Simmons will be a welcomed addition to the Angels, make no mistake about it. He’s better than Aybar, he’s young and he’s under control for 5 years at a ridiculously cheap 53 million dollars. Simmons has been worth 2-4.5 WAR in each of his 1st 4 big league seasons so we’ll call him a 3 WAR player going forward. At around 10 million dollars per year, Simmons provides a ton of surplus value. It’s also important to remember that while Aybar wasn’t a hole in 2016, there was about to be a big one in 2017 and beyond and Simmons fixes that.
As much as I like Simmons, this is a pricey return for a guy who still hasn’t hit much in the majors. I’m not upset about losing Aybar(even though I love the guy) but losing Newcomb and Ellis hurts, a lot.

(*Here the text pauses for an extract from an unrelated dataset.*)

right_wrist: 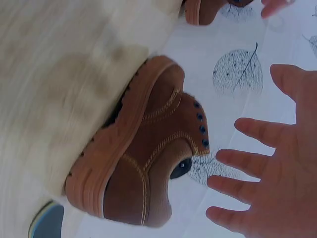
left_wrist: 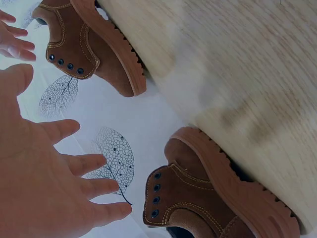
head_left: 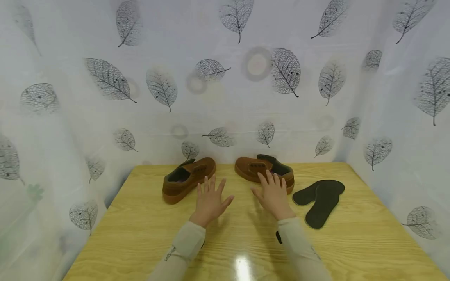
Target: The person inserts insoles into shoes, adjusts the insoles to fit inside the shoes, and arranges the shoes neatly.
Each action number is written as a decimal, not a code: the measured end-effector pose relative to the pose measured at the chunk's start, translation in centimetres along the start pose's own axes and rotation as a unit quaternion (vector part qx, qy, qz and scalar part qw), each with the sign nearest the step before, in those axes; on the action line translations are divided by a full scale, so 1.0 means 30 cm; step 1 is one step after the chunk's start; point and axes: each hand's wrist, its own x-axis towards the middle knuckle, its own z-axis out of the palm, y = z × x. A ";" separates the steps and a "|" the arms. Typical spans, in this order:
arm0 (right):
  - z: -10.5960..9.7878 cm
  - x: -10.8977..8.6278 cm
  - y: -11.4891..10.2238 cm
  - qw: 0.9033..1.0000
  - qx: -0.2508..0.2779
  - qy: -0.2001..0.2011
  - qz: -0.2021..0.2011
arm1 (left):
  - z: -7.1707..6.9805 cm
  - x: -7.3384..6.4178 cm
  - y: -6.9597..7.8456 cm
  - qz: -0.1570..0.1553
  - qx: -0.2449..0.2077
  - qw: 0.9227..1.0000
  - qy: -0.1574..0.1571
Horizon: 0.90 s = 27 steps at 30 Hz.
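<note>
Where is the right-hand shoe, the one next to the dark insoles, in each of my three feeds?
Head: the right-hand shoe is just right of centre, partly behind the right hand.
Left wrist: the right-hand shoe is upper left, cut by the top edge.
Right wrist: the right-hand shoe is large, left of centre.
Shared landmark: the left-hand shoe, lower right in left wrist, partly visible at right wrist's top edge.

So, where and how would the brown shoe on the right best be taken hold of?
Probably by the heel of that brown shoe, with the right hand coming from above on the near right side. The shoe stands upright, heel turned that way, and its opening faces up, so the heel wall could be pinched from inside and out.
</note>
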 end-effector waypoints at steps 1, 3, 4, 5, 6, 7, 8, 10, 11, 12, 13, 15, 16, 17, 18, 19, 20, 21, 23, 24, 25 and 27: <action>-0.005 0.005 0.013 1.000 -0.001 0.003 0.002 | 0.001 0.000 -0.002 0.001 -0.002 1.000 0.000; -0.017 0.013 0.040 1.000 0.001 0.006 0.006 | 0.001 -0.002 -0.003 0.000 -0.006 1.000 -0.002; -0.025 0.016 0.052 1.000 0.003 0.008 0.008 | 0.000 -0.004 -0.004 0.000 -0.008 1.000 -0.003; -0.033 0.019 0.066 1.000 0.005 0.008 0.011 | 0.000 -0.005 -0.005 0.000 -0.009 1.000 -0.004; -0.040 0.022 0.078 1.000 0.005 0.010 0.014 | 0.000 -0.006 -0.006 -0.001 -0.011 1.000 -0.007; -0.047 0.025 0.092 1.000 0.005 0.010 0.017 | 0.001 -0.008 -0.007 -0.001 -0.014 1.000 -0.007; -0.053 0.029 0.106 1.000 0.004 0.010 0.021 | 0.000 -0.009 -0.007 -0.001 -0.016 1.000 -0.009; -0.063 0.036 0.133 1.000 0.000 0.010 0.026 | 0.000 -0.011 -0.008 -0.001 -0.017 1.000 -0.009; -0.066 0.040 0.147 1.000 -0.002 0.008 0.029 | 0.000 -0.012 -0.008 -0.001 -0.018 1.000 -0.010; -0.067 0.044 0.160 0.999 -0.004 0.006 0.032 | -0.001 -0.013 -0.007 -0.001 -0.018 1.000 -0.009; -0.068 0.048 0.173 0.999 -0.004 0.003 0.035 | -0.001 -0.013 -0.008 0.000 -0.018 1.000 -0.007; -0.067 0.055 0.194 0.999 -0.008 -0.003 0.040 | -0.002 -0.014 -0.008 0.000 -0.018 1.000 -0.006; -0.065 0.059 0.203 0.999 -0.008 -0.008 0.043 | -0.002 -0.015 -0.008 0.000 -0.019 1.000 -0.006; -0.064 0.062 0.211 0.999 -0.009 -0.011 0.046 | -0.002 -0.015 -0.009 0.001 -0.020 1.000 -0.006; -0.063 0.065 0.218 0.999 -0.009 -0.014 0.048 | -0.002 -0.016 -0.009 0.001 -0.021 1.000 -0.005; -0.062 0.068 0.223 0.999 -0.009 -0.016 0.049 | -0.002 -0.016 -0.010 0.002 -0.022 1.000 -0.004; -0.062 0.070 0.227 0.998 -0.008 -0.019 0.051 | -0.002 -0.017 -0.011 0.002 -0.023 1.000 -0.002; -0.062 0.072 0.230 0.998 -0.005 -0.021 0.053 | -0.002 -0.017 -0.012 0.002 -0.024 1.000 -0.001; -0.061 0.075 0.235 0.998 -0.003 -0.025 0.058 | -0.001 -0.018 -0.014 0.003 -0.022 1.000 0.001; -0.061 0.076 0.237 0.998 -0.002 -0.025 0.060 | 0.000 -0.018 -0.015 0.003 -0.023 1.000 0.002; -0.061 0.078 0.238 0.998 -0.002 -0.027 0.061 | 0.000 -0.018 -0.016 0.003 -0.021 1.000 0.003; -0.059 0.081 0.242 0.998 0.000 -0.026 0.063 | 0.001 -0.018 -0.018 0.002 -0.021 1.000 0.003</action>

Those 2 potentially represented future mid rotation or better starters in a rotation that needs quality now rather than quantity. Losing them hurts but the principle behind this hurts as well. At some point, the Angels need to hold onto their young, prized prospects so they can gain youthful players but also have guys who are cost controlled.
As of right now, I’ll give this trade a C grade. This isn’t your prototypical Angels trade of the past. We aren’t signing an over the hill 33 year old outfielder to a big deal. We’re getting the premier defensive player in baseball whose in his mid 20’s and is under control for a cheap cost for 5 years. If Simmons has any moderate improvement with the bat, the Angels have a 4 WAR player for 10 million dollars a year. That’s value, folks. The issue is losing 2 future top starters who may very well be pitching in the majors in 2016. The Angels have a rotation that has issues going into next year and sabotaging that depth really creates for a problem moving forward. I try to not get too emotionally invested in prospects but Sean Newcomb has legit 1/2 potential and Chris Ellis may be a valuable member in a MLB rotation. I’m absolutely stoked to have Andrelton “Simba” Simmons on board but this trade does leave me a little weary moving forward.